Problem: Whenever the string "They" appears in a line below, please copy the line out.

Provided material:

-*-

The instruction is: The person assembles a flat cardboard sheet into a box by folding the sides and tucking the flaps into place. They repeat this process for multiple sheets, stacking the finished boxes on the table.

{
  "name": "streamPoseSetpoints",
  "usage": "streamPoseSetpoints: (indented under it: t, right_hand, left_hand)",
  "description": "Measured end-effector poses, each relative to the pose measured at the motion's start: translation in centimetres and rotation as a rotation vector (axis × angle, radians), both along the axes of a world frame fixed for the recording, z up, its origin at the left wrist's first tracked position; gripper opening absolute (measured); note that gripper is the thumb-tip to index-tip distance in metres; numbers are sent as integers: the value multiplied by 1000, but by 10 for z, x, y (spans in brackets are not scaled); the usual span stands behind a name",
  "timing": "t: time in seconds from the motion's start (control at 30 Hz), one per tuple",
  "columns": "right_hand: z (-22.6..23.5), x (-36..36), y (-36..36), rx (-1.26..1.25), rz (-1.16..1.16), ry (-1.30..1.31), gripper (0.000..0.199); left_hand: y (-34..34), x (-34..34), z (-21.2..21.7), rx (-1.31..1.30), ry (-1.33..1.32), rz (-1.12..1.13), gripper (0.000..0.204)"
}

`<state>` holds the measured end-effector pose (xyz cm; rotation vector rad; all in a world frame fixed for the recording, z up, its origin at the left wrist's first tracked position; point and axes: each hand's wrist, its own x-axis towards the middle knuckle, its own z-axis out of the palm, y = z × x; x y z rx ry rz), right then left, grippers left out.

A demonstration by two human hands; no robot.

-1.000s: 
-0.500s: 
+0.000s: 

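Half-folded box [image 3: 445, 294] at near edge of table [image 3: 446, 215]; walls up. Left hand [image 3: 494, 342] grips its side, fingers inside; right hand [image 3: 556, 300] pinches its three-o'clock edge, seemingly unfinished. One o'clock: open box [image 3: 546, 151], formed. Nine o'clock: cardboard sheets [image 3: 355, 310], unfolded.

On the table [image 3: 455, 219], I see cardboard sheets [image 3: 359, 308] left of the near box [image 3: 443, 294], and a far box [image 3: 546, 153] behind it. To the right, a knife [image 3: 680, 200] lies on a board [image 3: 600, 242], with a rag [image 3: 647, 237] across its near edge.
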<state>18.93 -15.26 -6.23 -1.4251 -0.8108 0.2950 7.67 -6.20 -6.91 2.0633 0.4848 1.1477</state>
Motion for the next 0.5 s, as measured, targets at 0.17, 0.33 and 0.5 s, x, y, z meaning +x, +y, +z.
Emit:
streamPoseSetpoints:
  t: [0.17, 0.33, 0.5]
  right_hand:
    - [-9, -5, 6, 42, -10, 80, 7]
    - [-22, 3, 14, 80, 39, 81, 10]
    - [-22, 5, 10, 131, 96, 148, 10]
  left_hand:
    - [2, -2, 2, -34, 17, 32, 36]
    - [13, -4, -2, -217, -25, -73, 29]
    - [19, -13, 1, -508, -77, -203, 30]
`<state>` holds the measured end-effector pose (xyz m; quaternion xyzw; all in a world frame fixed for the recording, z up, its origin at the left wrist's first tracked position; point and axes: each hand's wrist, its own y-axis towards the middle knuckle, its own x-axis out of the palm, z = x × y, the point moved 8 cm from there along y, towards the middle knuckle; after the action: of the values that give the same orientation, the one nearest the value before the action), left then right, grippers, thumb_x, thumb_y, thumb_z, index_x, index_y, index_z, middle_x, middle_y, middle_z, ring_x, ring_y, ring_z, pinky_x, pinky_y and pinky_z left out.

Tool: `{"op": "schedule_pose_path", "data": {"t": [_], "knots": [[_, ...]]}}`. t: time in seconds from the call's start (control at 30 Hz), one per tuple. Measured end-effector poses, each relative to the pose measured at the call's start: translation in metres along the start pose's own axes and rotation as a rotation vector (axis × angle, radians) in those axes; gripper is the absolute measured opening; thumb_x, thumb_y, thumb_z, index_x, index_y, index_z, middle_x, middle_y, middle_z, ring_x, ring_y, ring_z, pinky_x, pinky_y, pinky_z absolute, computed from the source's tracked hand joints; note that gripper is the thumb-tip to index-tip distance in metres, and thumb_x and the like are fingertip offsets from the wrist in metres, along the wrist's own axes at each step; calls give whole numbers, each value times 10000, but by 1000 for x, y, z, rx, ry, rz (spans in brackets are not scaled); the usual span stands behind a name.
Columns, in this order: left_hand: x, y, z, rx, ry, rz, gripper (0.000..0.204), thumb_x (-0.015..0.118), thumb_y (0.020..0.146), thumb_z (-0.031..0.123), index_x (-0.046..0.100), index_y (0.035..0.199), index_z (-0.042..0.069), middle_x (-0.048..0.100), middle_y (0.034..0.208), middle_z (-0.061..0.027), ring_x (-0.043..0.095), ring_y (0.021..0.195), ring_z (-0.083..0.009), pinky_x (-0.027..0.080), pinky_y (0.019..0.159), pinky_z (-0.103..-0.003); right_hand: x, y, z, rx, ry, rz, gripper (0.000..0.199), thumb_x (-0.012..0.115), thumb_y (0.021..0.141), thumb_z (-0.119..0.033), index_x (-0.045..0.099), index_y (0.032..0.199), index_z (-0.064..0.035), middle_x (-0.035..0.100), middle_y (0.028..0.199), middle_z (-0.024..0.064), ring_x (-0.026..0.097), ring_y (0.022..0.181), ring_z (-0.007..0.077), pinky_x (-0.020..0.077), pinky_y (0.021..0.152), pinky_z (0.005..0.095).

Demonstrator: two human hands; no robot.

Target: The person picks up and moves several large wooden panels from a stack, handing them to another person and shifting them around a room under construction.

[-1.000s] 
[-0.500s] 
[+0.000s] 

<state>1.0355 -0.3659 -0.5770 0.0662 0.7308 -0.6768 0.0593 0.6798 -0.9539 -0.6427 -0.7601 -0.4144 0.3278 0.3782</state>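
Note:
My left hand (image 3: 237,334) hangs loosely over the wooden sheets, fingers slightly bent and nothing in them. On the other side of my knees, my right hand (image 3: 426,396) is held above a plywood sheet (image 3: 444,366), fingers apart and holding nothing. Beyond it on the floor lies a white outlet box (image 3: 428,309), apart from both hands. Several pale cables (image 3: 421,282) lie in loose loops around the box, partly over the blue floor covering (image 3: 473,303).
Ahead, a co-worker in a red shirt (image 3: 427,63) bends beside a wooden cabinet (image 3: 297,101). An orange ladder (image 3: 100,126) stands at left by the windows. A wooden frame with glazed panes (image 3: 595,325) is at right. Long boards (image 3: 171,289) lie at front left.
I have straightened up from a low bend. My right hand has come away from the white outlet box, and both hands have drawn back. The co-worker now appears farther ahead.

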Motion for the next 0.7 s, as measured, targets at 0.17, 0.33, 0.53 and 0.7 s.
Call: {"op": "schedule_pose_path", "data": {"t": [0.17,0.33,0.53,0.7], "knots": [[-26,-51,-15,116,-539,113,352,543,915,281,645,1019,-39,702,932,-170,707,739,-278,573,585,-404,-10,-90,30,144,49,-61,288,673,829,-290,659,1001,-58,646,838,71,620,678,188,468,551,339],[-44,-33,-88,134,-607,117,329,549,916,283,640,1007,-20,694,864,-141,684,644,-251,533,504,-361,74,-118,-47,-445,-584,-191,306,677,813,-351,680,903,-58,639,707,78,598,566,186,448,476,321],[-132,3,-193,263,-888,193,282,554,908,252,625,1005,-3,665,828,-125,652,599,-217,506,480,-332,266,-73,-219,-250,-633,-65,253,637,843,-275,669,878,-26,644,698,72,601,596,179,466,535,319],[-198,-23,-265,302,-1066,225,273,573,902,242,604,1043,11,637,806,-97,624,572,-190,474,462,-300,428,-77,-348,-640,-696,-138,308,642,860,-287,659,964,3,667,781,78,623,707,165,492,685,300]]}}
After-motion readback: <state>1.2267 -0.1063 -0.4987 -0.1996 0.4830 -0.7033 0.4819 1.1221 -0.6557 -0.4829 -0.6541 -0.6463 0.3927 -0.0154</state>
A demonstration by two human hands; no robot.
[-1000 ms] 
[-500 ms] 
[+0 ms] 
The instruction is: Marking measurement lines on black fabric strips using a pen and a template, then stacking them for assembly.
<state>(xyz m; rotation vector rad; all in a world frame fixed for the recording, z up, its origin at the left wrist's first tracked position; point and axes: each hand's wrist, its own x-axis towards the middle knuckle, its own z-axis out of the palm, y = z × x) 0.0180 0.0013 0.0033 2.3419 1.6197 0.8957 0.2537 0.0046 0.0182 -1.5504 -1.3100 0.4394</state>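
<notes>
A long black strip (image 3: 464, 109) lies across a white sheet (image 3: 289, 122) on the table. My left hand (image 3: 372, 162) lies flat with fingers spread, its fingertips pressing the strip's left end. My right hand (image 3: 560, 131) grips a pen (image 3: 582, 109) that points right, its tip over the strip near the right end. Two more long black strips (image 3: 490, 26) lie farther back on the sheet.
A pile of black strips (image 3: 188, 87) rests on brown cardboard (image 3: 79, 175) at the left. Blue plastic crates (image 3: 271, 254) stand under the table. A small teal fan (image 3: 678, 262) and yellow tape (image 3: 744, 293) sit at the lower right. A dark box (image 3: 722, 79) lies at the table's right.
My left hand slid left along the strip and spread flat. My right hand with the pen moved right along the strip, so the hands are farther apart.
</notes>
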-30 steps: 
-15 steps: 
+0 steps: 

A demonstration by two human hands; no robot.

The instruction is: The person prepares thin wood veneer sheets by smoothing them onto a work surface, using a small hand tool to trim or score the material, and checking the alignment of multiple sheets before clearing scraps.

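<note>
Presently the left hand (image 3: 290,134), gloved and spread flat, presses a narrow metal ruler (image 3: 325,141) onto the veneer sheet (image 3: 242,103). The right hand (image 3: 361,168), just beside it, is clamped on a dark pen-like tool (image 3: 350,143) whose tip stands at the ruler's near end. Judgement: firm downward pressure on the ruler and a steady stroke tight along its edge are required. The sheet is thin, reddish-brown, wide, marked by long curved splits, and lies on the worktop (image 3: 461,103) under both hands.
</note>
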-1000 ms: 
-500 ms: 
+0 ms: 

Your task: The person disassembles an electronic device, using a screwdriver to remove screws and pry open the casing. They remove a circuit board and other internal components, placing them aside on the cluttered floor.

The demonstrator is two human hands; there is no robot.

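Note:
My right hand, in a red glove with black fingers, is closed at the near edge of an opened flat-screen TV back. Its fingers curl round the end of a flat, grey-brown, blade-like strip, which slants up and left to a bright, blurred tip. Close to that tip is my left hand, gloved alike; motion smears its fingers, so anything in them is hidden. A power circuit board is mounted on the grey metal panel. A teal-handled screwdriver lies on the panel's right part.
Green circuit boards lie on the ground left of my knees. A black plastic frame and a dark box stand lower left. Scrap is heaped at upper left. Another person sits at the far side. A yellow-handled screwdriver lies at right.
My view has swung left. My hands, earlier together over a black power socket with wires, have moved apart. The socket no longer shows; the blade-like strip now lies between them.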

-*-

Solution to this task:
The instruction is: The person assembles a flat cardboard sheet into a box by folding the sides and tucking the flaps into place. They repeat this process for multiple sheets, stacking the finished boxes on the table.
Your task: The person disassembles an electronic device, using a screwdriver to remove screws and pry open the casing. They remove a circuit board and other internal components, placing them aside on the cluttered floor.

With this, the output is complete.